Lev Shevelev

Personal information
- Born: 10 January 1938 Leningrad, Russian SFSR, Soviet Union (now Saint Petersburg, Russia)
- Died: 20 May 1993 (aged 55) Palanga, Lithuania

Chess career
- Country: Soviet Union Lithuania

= Lev Shevelev =

Lithuanian chess player (1938–1993)

Lev Shevelev (Лев Михайлович Шевелев; also Levas Ševeliovas; 10 January 1938 – 20 May 1993) was a Russian-born Lithuanian chess player who won Lithuanian Chess Championship (1979).

== Biography ==
Lev Shevelev was born on 10 January 1938 in Leningrad (now Saint Petersburg).

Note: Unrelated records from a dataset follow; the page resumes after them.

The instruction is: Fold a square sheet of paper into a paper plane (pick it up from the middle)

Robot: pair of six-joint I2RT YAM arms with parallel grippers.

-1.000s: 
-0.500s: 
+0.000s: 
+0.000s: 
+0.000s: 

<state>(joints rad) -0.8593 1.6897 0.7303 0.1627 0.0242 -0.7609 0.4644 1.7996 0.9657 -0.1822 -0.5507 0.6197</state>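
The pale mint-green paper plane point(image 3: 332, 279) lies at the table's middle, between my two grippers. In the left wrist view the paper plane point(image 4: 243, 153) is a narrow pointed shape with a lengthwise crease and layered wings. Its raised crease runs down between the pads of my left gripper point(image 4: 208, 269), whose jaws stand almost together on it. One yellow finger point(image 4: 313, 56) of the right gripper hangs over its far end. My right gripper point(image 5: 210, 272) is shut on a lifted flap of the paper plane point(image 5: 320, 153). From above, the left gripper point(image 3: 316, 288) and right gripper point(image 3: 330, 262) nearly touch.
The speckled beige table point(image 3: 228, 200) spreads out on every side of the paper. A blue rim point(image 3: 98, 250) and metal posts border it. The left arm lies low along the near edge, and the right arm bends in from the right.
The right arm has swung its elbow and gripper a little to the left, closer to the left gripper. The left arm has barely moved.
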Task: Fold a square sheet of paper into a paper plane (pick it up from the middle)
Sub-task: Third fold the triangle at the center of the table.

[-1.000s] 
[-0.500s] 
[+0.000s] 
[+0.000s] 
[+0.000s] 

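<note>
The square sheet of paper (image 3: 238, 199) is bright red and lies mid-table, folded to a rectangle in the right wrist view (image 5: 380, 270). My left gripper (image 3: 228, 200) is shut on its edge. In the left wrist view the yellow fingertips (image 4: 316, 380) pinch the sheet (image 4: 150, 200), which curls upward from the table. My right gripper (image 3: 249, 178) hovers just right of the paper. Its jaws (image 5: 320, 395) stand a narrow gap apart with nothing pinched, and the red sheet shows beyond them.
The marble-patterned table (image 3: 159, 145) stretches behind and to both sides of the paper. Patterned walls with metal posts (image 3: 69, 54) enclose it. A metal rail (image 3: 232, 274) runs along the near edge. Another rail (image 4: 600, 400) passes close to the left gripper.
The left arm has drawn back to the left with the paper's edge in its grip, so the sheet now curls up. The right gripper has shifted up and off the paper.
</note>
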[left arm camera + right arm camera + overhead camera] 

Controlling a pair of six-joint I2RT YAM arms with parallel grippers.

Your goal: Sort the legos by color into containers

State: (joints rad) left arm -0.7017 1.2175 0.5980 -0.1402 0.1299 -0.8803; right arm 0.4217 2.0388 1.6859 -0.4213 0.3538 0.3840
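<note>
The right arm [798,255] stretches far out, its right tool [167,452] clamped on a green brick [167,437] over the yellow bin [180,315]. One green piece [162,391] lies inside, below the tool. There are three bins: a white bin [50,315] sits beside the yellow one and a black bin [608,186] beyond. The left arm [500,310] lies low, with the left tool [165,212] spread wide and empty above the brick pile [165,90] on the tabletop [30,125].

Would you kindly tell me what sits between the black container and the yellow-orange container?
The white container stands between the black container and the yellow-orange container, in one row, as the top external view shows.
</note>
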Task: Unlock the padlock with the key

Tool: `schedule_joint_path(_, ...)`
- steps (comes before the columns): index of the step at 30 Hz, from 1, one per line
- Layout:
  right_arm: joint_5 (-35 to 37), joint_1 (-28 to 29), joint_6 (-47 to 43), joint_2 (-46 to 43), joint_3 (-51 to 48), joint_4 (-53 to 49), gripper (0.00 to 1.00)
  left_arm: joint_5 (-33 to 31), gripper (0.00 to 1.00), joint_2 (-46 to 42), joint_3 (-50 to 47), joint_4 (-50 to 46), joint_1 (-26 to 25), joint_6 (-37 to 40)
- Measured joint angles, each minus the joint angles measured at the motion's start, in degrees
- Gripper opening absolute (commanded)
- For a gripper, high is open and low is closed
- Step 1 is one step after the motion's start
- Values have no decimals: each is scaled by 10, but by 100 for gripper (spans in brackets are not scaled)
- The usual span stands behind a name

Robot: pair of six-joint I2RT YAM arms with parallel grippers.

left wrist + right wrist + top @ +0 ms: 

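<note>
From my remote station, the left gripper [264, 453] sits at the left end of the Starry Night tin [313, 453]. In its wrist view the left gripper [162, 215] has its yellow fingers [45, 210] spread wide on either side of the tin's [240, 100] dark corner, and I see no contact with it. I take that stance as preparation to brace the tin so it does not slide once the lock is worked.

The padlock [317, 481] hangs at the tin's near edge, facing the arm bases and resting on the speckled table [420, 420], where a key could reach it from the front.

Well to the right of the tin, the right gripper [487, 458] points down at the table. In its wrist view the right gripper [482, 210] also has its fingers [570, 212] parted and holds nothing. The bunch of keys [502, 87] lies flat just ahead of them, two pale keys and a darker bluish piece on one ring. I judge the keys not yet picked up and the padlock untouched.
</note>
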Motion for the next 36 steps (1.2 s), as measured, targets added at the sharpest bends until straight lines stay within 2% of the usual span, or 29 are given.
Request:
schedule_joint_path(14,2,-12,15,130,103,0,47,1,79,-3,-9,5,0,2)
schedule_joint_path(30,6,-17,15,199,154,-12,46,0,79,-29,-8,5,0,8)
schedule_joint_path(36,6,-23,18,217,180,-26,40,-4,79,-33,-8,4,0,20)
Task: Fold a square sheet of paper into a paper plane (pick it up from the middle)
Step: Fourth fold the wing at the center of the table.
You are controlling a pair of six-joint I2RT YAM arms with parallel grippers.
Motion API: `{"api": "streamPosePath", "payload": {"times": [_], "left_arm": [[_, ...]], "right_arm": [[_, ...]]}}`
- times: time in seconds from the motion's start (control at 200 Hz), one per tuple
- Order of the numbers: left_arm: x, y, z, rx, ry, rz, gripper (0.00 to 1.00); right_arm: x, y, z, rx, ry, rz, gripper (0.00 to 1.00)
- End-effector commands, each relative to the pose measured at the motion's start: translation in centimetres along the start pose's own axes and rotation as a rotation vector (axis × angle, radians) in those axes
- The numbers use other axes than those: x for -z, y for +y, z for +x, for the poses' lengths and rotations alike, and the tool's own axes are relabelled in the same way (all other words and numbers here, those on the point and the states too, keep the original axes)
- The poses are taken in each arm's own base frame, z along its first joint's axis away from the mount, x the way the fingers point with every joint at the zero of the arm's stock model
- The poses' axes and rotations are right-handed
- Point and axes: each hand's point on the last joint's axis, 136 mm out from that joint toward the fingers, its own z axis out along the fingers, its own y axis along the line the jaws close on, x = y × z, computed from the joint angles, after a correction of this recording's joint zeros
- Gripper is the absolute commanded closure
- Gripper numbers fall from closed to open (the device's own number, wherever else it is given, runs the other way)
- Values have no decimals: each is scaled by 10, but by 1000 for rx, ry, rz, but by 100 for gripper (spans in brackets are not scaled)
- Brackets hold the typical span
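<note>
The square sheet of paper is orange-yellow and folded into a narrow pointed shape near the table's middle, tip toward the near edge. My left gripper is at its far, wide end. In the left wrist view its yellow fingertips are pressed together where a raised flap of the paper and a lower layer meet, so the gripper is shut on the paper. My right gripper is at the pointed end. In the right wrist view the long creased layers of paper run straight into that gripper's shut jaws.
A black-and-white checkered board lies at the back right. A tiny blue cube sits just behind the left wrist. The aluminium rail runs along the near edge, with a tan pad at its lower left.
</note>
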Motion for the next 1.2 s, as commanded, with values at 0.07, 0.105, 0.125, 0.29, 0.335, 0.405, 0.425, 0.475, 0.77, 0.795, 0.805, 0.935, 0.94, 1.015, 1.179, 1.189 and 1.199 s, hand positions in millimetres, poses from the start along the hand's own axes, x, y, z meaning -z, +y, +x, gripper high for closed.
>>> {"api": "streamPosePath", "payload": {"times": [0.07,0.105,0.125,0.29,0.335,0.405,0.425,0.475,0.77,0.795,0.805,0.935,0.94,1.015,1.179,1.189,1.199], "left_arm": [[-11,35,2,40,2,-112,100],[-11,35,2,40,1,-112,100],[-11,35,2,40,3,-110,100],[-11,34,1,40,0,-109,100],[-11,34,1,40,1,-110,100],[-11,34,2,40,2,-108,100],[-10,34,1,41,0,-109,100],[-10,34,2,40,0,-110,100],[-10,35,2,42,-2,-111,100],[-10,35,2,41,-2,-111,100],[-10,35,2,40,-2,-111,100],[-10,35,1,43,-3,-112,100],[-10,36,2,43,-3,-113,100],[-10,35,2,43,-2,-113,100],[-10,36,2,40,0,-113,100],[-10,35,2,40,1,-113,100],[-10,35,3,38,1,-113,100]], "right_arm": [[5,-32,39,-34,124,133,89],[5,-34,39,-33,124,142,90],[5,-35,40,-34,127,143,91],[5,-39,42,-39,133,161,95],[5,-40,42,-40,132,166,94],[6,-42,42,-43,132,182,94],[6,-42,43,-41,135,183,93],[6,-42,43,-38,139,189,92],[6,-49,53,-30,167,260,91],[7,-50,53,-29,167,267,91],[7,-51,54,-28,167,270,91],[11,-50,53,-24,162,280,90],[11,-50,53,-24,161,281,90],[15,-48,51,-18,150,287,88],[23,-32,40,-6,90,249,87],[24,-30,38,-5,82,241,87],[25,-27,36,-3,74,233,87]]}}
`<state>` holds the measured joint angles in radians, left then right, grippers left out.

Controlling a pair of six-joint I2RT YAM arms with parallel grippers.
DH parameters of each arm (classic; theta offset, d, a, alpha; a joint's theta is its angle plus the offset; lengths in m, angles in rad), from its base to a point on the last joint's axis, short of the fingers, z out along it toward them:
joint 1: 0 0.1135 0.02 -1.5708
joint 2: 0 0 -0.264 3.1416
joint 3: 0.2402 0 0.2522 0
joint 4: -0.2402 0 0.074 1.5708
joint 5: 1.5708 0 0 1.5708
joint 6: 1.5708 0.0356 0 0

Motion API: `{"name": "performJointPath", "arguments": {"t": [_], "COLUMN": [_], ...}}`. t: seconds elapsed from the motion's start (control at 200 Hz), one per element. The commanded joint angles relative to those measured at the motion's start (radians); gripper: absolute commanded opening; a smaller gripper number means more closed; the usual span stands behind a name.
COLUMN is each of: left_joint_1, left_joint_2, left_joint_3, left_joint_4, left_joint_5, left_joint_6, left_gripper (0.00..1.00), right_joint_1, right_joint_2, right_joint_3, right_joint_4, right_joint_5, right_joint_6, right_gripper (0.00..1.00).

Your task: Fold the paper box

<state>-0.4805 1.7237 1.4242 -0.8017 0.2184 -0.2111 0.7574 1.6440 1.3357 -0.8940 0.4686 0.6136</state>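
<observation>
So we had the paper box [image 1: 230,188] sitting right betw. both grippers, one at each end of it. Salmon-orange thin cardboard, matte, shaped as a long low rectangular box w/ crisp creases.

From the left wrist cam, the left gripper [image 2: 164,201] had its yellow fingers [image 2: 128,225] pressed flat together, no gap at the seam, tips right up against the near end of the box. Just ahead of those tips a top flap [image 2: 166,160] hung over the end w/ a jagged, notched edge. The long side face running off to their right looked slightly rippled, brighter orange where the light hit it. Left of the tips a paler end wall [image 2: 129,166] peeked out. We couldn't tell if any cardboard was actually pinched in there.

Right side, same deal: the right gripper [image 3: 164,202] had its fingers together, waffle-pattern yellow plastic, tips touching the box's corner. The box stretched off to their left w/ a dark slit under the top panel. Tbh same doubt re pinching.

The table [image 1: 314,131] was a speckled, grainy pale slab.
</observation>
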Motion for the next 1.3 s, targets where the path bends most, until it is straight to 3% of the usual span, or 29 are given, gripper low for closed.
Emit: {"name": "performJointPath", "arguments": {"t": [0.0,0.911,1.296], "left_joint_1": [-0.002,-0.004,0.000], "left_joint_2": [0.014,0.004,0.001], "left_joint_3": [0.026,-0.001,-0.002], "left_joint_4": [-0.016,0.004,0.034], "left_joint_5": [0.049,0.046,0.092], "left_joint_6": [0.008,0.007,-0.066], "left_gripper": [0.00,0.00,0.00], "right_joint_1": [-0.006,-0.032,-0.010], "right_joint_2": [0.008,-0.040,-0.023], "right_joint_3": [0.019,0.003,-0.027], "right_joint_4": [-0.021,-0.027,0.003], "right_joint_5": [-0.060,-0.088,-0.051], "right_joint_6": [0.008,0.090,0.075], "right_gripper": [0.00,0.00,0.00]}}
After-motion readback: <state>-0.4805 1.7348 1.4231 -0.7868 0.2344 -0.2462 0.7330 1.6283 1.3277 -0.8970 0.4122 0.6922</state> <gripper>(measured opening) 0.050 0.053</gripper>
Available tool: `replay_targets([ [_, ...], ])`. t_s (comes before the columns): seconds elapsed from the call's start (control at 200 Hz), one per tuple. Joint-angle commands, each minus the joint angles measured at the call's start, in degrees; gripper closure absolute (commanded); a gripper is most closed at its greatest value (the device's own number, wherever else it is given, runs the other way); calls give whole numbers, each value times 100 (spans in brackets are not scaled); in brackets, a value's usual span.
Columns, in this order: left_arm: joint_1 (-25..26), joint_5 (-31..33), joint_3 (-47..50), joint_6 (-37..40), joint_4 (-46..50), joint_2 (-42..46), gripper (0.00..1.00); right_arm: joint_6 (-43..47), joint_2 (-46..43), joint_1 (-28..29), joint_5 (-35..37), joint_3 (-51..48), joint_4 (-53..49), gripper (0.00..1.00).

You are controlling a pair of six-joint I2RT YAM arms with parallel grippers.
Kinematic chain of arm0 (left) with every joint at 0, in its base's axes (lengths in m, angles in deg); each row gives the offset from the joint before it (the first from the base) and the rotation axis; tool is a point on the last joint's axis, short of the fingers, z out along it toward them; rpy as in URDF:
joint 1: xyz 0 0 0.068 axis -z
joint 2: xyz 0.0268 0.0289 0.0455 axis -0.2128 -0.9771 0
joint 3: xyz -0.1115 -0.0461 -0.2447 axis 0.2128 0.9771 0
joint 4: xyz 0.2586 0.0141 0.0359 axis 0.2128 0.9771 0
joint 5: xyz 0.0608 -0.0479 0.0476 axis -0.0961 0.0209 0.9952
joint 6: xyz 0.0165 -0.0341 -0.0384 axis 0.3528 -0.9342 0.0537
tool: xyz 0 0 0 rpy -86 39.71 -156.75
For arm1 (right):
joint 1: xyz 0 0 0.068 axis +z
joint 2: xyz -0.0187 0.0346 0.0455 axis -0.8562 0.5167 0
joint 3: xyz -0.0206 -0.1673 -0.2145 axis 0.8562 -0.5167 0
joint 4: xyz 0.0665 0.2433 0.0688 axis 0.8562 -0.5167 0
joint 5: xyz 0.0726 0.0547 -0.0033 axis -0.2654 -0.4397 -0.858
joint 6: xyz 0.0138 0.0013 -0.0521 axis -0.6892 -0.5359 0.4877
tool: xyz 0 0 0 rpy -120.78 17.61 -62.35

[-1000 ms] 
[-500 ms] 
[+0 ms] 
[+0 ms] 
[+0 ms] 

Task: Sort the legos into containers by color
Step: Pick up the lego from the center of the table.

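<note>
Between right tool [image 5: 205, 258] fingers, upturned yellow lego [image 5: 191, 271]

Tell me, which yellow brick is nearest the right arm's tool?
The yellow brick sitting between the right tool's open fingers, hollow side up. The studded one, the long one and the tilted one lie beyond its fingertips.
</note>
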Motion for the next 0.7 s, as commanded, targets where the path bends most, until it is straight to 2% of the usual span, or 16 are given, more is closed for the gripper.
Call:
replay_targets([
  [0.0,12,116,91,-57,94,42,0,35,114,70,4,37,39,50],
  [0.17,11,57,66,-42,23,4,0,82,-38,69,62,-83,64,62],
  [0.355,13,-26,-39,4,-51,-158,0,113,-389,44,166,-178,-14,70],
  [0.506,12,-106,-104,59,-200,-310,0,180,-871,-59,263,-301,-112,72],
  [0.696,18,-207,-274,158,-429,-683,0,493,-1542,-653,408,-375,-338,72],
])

His father, Mikhail Raisky, was repressed by the Soviet authorities, and his son Lev was given the surname of his mother, Serafima Sheveleva. His mother was a chemical engineer, worked in chemical plants, first in Leningrad, and in 1941 at the beginning of the war, evacuated with her son to Sverdlovsk (now Yekaterinburg). Lev Shevelev graduated from high school in 1955 in Sverdlovsk. In the same year he entered the Ural Polytechnic Institute, but did not finish it. In 1957 he entered the Leningrad Polytechnic Institute, but a year later he was dismissed for political reasons. From September 1958 to July 1961 he served in the Soviet Army. After completing his service, it was necessary to decide what to do next: his mother had died in 1957, he had no other relatives in Russia. In 1961 Lev Shevelev came to Klaipėda, entered the fishing fleet as a sailor. Later, he studied at a naval school, where he acquired a specialty in hydroacoustics, according to which he worked on ships. When his health deteriorated, he worked in the newspaper Lietuvos žvežos. In 1971, he led a chess section in the newspaper Tarybinė Klaipėda.

== Chess career ==
Lev Shevelev playing chess in Sverdlovsk. He first time play in Klaipėda city chess championship in 1965, where he took 3rd place. In 1972, after a break for 6 years, he took 3rd place again. Lev Shevelev won the Klaipėda city chess championship 6 times (1973, 1976, 1977, 1978, 1979, 1987). He played in the finals of the Lithuanian individual championships 5 times: 1973 (9th place), 1979 (1st place), 1980 (6th place), 1981 (6th place), 1984 (11th place). In 1979 Lev Shevelev was awarded the title of Master of Sport of the USSR. A multiple member of the Klaipėda city chess team in the Lithuanian team chess championships, where he won a gold medal in 1971, and silver medals in 1975 and 1982. In the Lithuanian highest league chess club team championships he won a gold medal in 1985.

A serious illness and death on 20 May 1993 ended the chess career of the talented chess player. He was buried in Palanga.

In 2010, a chess tournament for children was held in Klaipėda, dedicated to the memory of Lev Shevelev.